The knowledge_usage table is already recording every chunk served to every session. That data is the foundation for Stage 4: the system that optimizes its own knowledge delivery.

The questions it will answer:

Which chunks are always served together? If flutter-testing and flutter-architecture appear in the same query 90% of the time, merge them into one chunk. Fewer queries, fewer round trips.
Which chunks are never used? If a chunk hasn't been served in 30 days, it's dead weight. Archive it. Keep the catalog lean.
Which tasks produce errors after receiving certain chunks? If sessions that load security-baseline for auth tasks consistently produce bugs, the chunk's content might be outdated or misleading. Flag it for review.
Which concern combinations are common enough to pre-bundle? If "testing + domain-logic" is the most frequent query pattern, build a composite chunk that combines them — one query instead of loading five separate pieces.
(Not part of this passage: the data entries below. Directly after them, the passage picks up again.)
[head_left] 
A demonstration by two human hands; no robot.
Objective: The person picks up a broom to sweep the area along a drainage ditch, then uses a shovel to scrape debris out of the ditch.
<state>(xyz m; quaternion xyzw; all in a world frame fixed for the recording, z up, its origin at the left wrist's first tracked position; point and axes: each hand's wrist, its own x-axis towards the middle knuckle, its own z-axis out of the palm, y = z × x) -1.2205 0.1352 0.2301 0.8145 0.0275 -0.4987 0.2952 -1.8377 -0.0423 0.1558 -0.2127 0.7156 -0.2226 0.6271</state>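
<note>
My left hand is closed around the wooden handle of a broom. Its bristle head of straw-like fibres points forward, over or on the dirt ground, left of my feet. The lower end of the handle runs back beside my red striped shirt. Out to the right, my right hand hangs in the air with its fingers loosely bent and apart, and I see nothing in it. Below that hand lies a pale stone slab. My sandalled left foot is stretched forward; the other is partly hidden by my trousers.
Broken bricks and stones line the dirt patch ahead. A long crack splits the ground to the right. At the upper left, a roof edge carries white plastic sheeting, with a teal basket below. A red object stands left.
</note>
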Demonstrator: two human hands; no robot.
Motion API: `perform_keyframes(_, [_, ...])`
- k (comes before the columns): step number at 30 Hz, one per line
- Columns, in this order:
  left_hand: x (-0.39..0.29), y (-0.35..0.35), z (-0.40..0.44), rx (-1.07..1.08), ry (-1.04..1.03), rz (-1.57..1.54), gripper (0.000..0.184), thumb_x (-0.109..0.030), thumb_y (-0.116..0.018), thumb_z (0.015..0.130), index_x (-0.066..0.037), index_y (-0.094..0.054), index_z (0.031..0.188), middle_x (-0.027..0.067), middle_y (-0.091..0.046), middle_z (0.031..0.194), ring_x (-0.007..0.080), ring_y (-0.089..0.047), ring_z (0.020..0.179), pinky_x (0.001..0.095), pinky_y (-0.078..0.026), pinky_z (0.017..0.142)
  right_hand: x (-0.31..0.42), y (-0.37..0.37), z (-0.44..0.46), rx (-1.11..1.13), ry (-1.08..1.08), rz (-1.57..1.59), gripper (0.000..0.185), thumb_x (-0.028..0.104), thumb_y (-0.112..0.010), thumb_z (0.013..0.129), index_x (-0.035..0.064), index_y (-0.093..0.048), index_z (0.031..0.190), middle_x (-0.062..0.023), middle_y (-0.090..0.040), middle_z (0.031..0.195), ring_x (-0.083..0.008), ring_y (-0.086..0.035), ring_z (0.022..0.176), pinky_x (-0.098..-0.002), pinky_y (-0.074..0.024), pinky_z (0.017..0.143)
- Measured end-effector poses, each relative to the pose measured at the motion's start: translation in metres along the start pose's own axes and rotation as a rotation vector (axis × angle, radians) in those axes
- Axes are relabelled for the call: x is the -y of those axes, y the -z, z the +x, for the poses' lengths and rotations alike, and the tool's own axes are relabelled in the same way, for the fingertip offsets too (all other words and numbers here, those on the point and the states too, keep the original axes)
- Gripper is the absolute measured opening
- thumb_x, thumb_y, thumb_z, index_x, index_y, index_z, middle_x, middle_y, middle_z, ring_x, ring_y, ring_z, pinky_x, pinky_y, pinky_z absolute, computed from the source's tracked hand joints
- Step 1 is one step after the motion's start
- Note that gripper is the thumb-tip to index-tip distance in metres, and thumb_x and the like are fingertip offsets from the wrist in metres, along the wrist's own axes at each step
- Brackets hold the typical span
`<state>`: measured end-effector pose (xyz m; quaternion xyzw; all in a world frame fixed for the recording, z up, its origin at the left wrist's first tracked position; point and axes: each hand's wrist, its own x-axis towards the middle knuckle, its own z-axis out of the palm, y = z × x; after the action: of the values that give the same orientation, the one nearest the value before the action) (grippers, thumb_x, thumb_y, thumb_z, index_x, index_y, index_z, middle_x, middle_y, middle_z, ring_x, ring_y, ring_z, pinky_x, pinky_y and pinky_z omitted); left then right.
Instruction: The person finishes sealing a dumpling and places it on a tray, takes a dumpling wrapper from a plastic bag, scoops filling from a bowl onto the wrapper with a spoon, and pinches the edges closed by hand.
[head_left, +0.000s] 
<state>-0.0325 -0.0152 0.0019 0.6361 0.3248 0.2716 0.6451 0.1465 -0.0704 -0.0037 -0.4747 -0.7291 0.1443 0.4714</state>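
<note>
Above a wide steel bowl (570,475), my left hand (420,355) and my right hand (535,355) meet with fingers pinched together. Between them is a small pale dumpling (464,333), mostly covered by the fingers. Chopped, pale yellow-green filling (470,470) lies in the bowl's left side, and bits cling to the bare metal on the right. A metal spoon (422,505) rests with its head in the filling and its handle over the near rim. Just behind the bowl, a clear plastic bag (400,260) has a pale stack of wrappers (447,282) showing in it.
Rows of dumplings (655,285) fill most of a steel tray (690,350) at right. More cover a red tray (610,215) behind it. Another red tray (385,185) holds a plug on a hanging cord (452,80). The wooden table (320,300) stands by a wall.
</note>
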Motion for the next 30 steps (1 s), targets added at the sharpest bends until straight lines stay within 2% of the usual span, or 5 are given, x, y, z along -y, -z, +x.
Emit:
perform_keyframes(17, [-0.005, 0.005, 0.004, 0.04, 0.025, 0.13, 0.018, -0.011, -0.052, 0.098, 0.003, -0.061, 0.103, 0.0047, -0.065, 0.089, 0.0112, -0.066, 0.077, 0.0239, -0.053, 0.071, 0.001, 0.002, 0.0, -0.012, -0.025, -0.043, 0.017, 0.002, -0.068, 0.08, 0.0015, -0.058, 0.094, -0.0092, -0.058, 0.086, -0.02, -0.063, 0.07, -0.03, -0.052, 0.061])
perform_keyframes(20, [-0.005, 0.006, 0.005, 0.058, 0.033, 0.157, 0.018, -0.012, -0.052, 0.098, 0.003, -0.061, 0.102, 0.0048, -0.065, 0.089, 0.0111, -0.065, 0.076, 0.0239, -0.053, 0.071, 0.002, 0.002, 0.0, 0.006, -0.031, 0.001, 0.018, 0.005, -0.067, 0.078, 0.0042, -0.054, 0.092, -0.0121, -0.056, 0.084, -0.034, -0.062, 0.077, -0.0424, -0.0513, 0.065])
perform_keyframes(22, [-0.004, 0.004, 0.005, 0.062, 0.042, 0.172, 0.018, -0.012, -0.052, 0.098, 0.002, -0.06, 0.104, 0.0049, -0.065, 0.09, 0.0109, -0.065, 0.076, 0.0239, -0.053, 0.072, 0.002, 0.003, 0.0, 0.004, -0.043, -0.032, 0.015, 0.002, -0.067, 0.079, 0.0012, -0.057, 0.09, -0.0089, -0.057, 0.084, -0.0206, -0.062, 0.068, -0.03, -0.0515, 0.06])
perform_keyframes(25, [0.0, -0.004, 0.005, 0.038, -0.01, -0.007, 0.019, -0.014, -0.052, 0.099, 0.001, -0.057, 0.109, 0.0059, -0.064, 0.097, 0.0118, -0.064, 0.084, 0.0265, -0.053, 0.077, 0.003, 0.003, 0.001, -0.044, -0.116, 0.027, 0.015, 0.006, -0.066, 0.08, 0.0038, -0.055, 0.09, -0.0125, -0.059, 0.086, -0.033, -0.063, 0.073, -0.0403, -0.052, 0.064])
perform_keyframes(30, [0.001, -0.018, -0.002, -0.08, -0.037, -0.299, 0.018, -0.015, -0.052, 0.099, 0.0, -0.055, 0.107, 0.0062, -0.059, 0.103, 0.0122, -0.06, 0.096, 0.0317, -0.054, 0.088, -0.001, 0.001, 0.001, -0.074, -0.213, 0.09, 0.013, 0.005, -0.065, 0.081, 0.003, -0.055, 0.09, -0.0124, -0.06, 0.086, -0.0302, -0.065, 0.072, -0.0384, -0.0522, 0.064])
None of this requires new infrastructure. The tables are there. The logging is running. Stage 4 is an analysis layer on top of data we're already collecting. When the usage data reaches critical mass, the patterns will emerge on their own.

A system that watches how its own knowledge gets used, prunes what doesn't work, and reinforces what does. That's not configuration management. That's a knowledge system that learns.